Le calcul du plafond mensuel de la sécurité sociale (PMSS) est soumis à plusieurs règles.
Les principales sont les suivantes :
La valeur du plafond retenue pour chaque paie est ajustée en fonction de la périodicité de la paie OU lorsque le collaborateur n’a pas été présent sur l’ensemble de cette période, à proportion des jours couverts par le contrat de travail au cours de cette période ;
En cas d’absence partiellement ou totalement rémunérée : le plafond n’est pas réduit ;
En cas d’absence non rémunérée : le plafond de la sécurité sociale est réduit à due proportion de la période d’absence ;
Des règles spécifiques encadrent les situations particulières (collaborateurs à temps partiel, collaborateurs ayant une rémunération spécifique, collaborateurs non éligibles à la réduction du plafond etc…).

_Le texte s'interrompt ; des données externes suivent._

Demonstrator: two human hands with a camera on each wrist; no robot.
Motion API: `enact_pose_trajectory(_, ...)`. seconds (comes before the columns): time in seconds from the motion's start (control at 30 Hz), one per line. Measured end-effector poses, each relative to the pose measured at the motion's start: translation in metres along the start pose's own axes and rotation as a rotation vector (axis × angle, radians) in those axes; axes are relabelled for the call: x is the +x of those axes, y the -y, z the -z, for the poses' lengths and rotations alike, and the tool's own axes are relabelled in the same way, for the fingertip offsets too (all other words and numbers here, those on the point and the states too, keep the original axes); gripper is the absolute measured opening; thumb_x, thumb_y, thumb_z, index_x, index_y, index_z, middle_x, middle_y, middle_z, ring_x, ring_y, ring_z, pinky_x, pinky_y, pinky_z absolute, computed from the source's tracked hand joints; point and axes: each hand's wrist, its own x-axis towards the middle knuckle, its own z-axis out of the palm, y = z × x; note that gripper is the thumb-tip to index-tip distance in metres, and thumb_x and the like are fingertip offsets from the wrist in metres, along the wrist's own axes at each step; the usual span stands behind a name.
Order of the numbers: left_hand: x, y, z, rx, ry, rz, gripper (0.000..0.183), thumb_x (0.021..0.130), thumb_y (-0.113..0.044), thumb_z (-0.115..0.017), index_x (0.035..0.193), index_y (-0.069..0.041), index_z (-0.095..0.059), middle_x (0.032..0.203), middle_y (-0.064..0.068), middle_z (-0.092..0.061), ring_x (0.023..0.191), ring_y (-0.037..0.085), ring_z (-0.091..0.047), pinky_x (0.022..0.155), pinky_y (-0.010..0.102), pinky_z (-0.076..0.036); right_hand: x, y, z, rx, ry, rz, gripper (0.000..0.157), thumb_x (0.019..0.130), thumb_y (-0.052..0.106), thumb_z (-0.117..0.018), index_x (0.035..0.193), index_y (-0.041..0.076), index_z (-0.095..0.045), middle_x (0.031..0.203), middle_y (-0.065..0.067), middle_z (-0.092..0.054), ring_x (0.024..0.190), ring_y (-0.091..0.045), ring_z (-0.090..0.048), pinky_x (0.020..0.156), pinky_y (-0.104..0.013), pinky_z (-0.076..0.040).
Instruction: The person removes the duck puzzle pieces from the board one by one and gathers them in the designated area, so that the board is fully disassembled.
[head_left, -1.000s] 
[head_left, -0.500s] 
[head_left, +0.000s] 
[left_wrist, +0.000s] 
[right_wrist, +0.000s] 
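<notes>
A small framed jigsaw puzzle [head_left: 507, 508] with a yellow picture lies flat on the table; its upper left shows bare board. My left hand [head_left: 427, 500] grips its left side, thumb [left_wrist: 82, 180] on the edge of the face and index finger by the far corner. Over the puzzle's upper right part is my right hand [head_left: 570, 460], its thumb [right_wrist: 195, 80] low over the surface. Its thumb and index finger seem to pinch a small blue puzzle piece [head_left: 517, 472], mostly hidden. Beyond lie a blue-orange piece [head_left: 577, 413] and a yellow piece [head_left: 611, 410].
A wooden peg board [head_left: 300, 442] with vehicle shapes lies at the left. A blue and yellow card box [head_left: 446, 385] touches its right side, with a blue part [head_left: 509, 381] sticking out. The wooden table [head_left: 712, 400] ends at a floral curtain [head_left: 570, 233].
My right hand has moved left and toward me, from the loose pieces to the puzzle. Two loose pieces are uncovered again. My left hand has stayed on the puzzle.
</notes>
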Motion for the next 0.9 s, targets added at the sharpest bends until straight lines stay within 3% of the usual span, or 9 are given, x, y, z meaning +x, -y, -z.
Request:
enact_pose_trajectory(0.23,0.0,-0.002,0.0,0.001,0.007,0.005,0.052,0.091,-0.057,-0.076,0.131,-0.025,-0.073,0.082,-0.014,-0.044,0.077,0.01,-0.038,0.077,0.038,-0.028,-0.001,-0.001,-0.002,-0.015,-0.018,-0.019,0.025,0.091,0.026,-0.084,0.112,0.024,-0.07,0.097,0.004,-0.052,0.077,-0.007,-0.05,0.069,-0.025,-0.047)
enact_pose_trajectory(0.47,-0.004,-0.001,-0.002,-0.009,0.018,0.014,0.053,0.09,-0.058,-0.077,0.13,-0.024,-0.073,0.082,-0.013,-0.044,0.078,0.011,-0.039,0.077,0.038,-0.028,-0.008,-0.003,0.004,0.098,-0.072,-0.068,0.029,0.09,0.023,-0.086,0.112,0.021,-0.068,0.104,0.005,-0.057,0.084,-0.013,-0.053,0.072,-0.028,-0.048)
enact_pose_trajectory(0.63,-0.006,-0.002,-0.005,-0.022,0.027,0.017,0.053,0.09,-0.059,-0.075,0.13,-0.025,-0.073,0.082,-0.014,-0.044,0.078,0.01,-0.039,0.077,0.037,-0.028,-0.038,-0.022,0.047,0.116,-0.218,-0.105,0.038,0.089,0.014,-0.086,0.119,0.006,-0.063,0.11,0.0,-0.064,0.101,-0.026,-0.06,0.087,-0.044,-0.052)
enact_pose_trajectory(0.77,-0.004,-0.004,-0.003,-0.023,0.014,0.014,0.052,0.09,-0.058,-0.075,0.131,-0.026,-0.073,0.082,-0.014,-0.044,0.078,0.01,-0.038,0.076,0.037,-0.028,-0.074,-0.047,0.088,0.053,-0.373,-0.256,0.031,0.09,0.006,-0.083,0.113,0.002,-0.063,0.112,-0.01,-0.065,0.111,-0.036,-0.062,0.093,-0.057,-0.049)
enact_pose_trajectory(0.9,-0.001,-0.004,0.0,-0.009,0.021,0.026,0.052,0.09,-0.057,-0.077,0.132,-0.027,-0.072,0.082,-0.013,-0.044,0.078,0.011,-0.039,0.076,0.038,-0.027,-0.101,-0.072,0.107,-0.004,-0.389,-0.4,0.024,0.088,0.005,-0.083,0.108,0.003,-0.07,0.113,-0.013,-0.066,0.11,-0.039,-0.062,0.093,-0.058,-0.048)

Pour en savoir plus sur le calcul du PMSS, consultez ces fiches d’aides : Les tranches et Le calcul de la régularisation des tranches.
En cas de mois complet d’absence du collaborateur sans maintien de salaire mais avec des éléments de rémunération versés sur la paie, des règles spécifiques doivent être appliquées :
les éléments de rémunération doivent être rattachés à la période à laquelle ces éléments se rapportent. Dans ce cas, le plafond de la sécurité sociale du mois lors duquel le versement est prévu ne peut être réduit ;
lorsqu’un mois ne comporte aucune période d’emploi mais que des éléments de rémunération non liés au maintien de salaire sont versés sans être rattachés à une période d’emploi antérieure : un plafond mensuel plein doit être appliqué.
💡Le plafond peut être proratisé si le collaborateur est à temps partiel.
👉Notez bien
Si l’employeur verse une prime ou « un autre élément de rémunération » pendant un mois complet d’absence, il est nécessaire de calculer un PMSS, il ne peut pas être égal à 0.
Quels sont les éléments de rémunération concernés ?
Les éléments de rémunération concernés peuvent être des primes ou des avantages en nature. Cela peut être aussi la réintégration sociale des cotisations mutuelle et/ou de prévoyance et/ou des cotisations de retraite supplémentaire.
La réintégration sociale des cotisations patronales de mutuelle et de prévoyance est considérée comme un élément de rémunération dans les cas suivants :
la réintégration sociale sur des cotisations facultatives de mutuelle et/ou de prévoyance : cela est justifié par le fait que les conditions d’exonération ne sont pas remplies : il s’agit d’une somme soumise à cotisations ;
la réintégration sociale sur des cotisations obligatoires de mutuelle et/ou de prévoyance lorsque les seuils d’exonération sont dépassés : la fraction de cotisation patronale réintégrée dans l’assiette des cotisations est considérée comme un élément de rémunération.
👉 Notez bien
Dans ces cas, pour un collaborateur à temps plein, il est nécessaire d’appliquer un PMSS plein.
Exemple :
Votre collaborateur cotise à une mutuelle facultative dont la cotisation patronale génère une réintégration sociale dans son salaire brut. Il est absent tout le mois sans maintien de salaire : sa rémunération brute se limite donc à cette seule réintégration.
Dans ce cas, PayFit applique un PMSS plein (4 005 € en 2026), votre collaborateur cotisera bien sur l'ensemble des cotisations plafonnées (vieillesse, FNAL, retraite…).